What if being vulnerable and sharing your authentic self wasn’t met with judgment but embraced with open arms? It’s hard to move past our fear of humiliation, but when we do, we find freedom and connection. By bravely standing in your truth, you encourage others to stand in their truths. And as we share our authentic selves, we all start to become less alone.
Say who you are, really say it in your life and in your work. Tell someone out there who is lost, someone not yet born, someone who won’t be born for 500 years.
Charlie Kaufman
Several months before my book, BUOYANT, was published, I began to worry.
I had written pages and pages of deeply personal things. Embarrassing stories of my years of loss, barbed fears, and sadness-shame spirals that threatened to rip my reputation into rags and ribbons.
When I glanced up from the bathroom sink and looked into the mirror, I could hardly meet my own eyes.
Was it too much?
I felt exposed in the way a hermit crab must feel when the home it once knew in the sand has become too small. That time between worlds as it transitions to roomier shell digs. Open season for gulls—so easily plucked from the shore and swallowed whole.
The Challenge of Standing in Your Truth
I knew how to put a positive spin on things. I was masterful at cheerleading through trauma. But standing in your truth? Standing at the front of the room with everyone’s eyes upon you? That’s what I didn’t know how to do.
Was it too much?
The years of writing the book were relatively easy. Safe inside my creative cave, I worked for hours every day, without awareness of the sun moving across the sky, illuminating ridges from east to west.
I’d walk for miles in the woods, turning over ideas in my mind and searching for surprising connections—like the way we used to turn over rocks in the creek behind Crane’s Stables, hoping to find crayfish.
Those hours steeped in solitude served as my way station. A soulful and safe interstitial world of having left but not yet arrived. I savored and treasured those hours as I knew such a time may never come again. Standing in your truth means letting down your guard.
My fortress would soon be breached.
When the book came out, I braced for impact. I held my breath knowing that a tsunami of judgment would soon be unleashed from the shifting tectonic plates of my published work.
People would talk.
What happened instead was a sweet homecoming. No one cared at all about the humiliating details of what I had shared. Rather, readers saw pieces of their own experiences in my stories and gathered up inspiration and comfort from each.
They used the book’s exercises as their compass to navigate their life storms and found comfort in knowing they were not alone. Readers found hope and a new willingness to breathe in Beauty and what brings them alive on their quest to recreate and define anew their ideas of what comprises freedom and success.
They felt deeply connected to me—aligned. Seen. In step. Soul sisters and brothers.

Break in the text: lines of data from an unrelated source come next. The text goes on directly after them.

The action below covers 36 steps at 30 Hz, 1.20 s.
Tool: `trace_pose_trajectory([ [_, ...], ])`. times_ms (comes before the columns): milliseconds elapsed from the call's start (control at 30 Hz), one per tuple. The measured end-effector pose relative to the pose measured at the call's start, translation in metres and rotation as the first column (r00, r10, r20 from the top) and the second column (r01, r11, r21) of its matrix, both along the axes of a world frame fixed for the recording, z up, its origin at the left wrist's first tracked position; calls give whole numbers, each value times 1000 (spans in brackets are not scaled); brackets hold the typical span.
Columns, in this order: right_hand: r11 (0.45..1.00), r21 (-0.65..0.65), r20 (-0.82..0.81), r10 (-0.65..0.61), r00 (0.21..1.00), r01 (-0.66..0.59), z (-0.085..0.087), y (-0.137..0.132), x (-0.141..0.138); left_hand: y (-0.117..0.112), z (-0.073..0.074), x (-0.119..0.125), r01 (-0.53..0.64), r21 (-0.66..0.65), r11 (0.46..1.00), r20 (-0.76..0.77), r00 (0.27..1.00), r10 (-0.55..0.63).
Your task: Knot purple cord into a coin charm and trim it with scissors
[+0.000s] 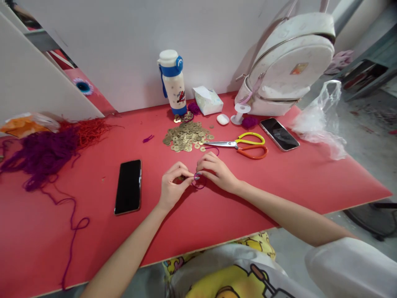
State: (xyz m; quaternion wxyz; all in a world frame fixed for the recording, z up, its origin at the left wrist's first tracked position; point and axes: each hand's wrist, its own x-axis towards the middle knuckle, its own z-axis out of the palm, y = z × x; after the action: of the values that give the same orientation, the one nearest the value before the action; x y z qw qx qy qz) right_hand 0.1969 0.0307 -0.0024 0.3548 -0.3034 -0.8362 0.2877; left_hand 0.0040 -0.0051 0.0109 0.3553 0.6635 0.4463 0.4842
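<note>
At the left, the purple yarn pile (46, 153) trails a strand that is best kept clear of the work. The dark phone (128, 187) lies just beside the left hand (176, 184), whose thumb and fingers pinch the purple cord (199, 188). The cord forms a small loop between the hands, in front of the coin heap (187, 135). The right hand (217, 171) seems to pinch it too, fingertips together. A steady left pinch and small right-hand moves should keep the loop open, well short of the scissors (252, 141).
</note>
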Motion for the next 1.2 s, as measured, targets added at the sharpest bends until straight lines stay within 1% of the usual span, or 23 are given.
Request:
trace_pose_trajectory([
  [67,999,0,5,33,999,-33,0,-1,-2,-1,1,1,-71,10,997,45,996,71],
  [133,998,4,7,64,998,-64,-1,-3,-4,-1,1,3,-127,-5,992,51,991,127],
  [233,996,0,11,88,996,-88,-1,-4,-5,-1,-1,4,-146,-54,988,50,988,149],
  [367,999,-26,6,37,999,-37,0,-3,-3,2,-3,3,-114,-109,987,66,990,122],
  [533,999,-45,-76,-20,997,16,2,-2,0,3,-1,3,-47,-121,992,37,998,52],
  [667,990,-115,-123,-93,988,79,2,2,2,0,-1,4,13,-147,989,50,999,-6],
  [833,966,-225,-174,-169,970,128,-1,9,4,-2,-3,3,40,-138,990,75,997,-30],
  [933,920,-364,-220,-238,946,147,0,8,3,-2,-1,4,19,-148,989,70,998,-9],
  [1000,881,-460,-282,-265,922,112,1,6,1,-1,0,4,-6,-157,988,62,998,16],
  [1067,833,-552,-377,-272,885,20,3,4,0,0,1,4,-31,-154,988,54,998,40],
  [1100,798,-600,-426,-268,864,-49,4,3,0,0,1,4,-41,-151,988,50,998,49],
  [1200,661,-705,-528,-246,813,-257,6,3,1,0,-2,3,-57,-173,983,48,997,66],
])
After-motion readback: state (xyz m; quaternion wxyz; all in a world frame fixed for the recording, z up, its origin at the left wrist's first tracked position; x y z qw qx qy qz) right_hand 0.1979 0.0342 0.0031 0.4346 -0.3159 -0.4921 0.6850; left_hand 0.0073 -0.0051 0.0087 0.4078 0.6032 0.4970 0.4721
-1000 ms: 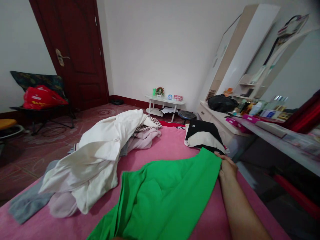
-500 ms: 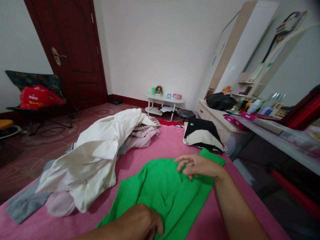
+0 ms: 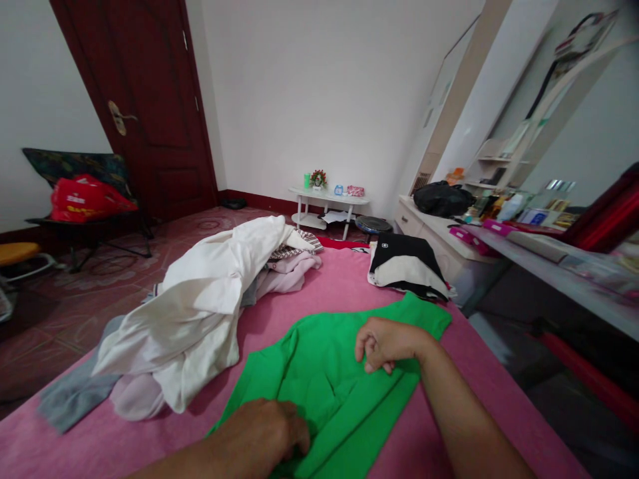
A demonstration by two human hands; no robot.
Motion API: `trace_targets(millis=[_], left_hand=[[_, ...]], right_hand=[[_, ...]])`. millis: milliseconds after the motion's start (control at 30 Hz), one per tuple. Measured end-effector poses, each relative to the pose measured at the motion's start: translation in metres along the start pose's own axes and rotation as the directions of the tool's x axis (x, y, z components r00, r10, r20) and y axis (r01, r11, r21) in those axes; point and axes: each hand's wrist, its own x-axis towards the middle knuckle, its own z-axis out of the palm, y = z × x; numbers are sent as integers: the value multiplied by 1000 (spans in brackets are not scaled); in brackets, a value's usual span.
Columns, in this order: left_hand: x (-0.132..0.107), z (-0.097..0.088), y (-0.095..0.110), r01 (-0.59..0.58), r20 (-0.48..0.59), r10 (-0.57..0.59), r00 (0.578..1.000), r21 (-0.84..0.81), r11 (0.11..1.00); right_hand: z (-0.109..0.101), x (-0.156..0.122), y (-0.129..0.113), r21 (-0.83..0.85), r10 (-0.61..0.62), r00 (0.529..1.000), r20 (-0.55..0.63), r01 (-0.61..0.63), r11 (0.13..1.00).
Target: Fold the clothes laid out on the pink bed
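A bright green garment point(image 3: 319, 392) lies spread on the pink bed cover point(image 3: 344, 286) in front of me. My left hand point(image 3: 264, 436) rests on its near edge with the fingers curled down into the cloth. Over the garment's middle, my right hand point(image 3: 387, 342) has its fingers bent together and touches the fabric. Whether either hand grips a fold is hard to see.
A heap of white, pale pink and grey clothes point(image 3: 200, 313) fills the bed's left side. A folded black-and-white stack point(image 3: 407, 266) sits at the far right corner. Beyond are a dresser point(image 3: 449, 233), a small white table point(image 3: 329, 203), a chair with a red bag point(image 3: 84, 196) and a dark door point(image 3: 144, 100).
My right hand left the garment's far right corner and came to its middle, fingers curling. My left hand came into view on the near edge. The green cloth is now bunched narrower.
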Motion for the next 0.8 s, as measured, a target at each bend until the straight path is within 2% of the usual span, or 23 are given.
trace_targets(millis=[67,100,133,167,200,300,367,433,500,600,667,733,800], left_hand=[[3,3,-1,11,-46,-11,999,5,1000],[3,3,0,5,-74,-5,997,-3,1000],[3,2,1,-7,-94,5,996,-15,1000],[3,2,2,-22,-105,19,994,-33,999],[3,2,3,-39,-107,32,994,-61,997],[6,9,4,-98,-126,75,989,-186,978],[7,13,4,-174,-155,134,979,-284,943],[5,13,7,-251,-183,195,963,-362,898],[0,7,13,-299,-199,233,952,-440,847],[-8,-8,29,-317,-202,246,948,-530,786],[-12,-19,43,-284,-222,187,957,-584,760],[-12,-25,51,-247,-255,110,961,-605,757],[-6,-23,51,-195,-267,49,963,-556,808]], right_hand=[[-3,-2,-4,7,-84,994,-72,84,996],[-4,-6,-9,26,-148,977,-156,154,988],[-6,-11,-15,46,-212,940,-266,232,972],[-8,-16,-23,60,-270,881,-389,316,947],[-9,-23,-30,64,-312,798,-516,399,915],[-13,-41,-49,36,-335,477,-813,614,788],[-14,-50,-54,6,-281,284,-917,713,701],[-15,-56,-57,-19,-212,152,-965,771,637],[-12,-58,-60,-63,-167,56,-984,771,634],[0,-57,-72,-206,-212,-69,-975,642,739],[14,-57,-83,-328,-311,-123,-942,515,792],[28,-59,-94,-433,-398,-174,-901,420,797],[38,-63,-102,-493,-426,-252,-869,366,789]])
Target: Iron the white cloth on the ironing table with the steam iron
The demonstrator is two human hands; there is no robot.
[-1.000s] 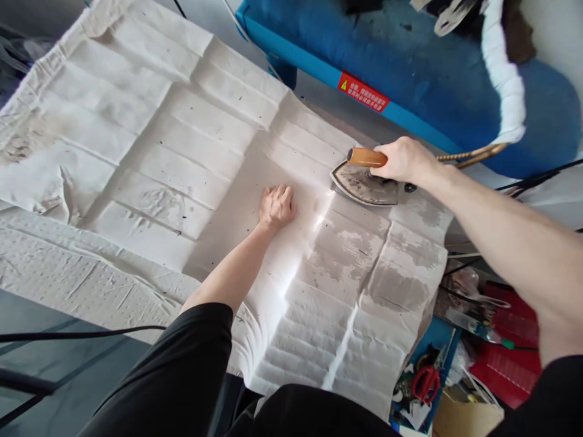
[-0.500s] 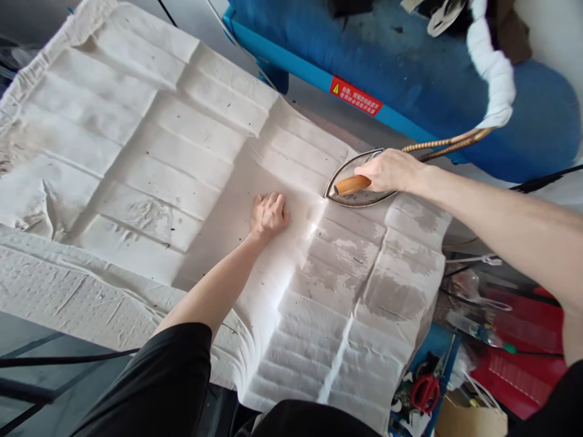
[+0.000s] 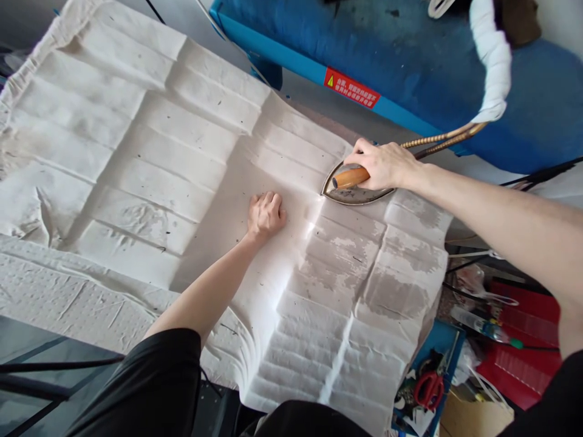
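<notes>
1. Your right grip (image 3: 378, 165): fingers pressed closed around the handle of the old metal flat iron (image 3: 357, 195), whose smooth orange-brown wooden handle (image 3: 350, 178) sits inside the grip. Since the earlier views, the grip has rolled over the handle and the iron has swung, so its pointed tip now faces your left grip.
2. Flat iron: lies low on the cloth just under the grip, its tip near a bright crease. The soiled top plate seen earlier is now mostly hidden by the handle and grip.
3. Your left grip (image 3: 266, 215): spread and slightly curled, palm down on the cloth, left of the right grip and well apart from it. It has stayed in about the same spot on the fabric.
4. Large white quilted cloth (image 3: 204, 164): spreads below and left of the right grip, with stitched ridges in rows. Gray, damp-looking patches (image 3: 392, 291) lie just below the iron.
5. Braided gold-brown cord (image 3: 446, 138): runs from the iron, beyond the right grip.
6. Blue padded board (image 3: 364, 54): lies beyond the grip, with a red warning label (image 3: 351, 87) on its edge.
</notes>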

What is it that you have lived that could be a healing balm for the world? What could you give by standing in your truth? Your singular stories and experiences deserve to be told. What your instincts may be instructing you to keep quiet about may very well be the unvarnished and tender thing that saves another.
What Happens When You Start Standing in Your Truth
We can strive to gain traction and attention in a world of noise that relentlessly pokes upon our amygdalas. Our default go-to actions tend to be some variation of turning up volume and frequency.
Instead, ask yourself, “What is too much?” Ask yourself how long you can stay standing in your truth.
What could you share that strips you naked? Those vulnerable works and words are the very places we can find solace, hints for our own journey through what feels like unending nights.
When you speak from the center of who you truly are and what only you can know, we will find you, standing in your truth. We will come out from behind our bunkers and stand next to you by the campfire.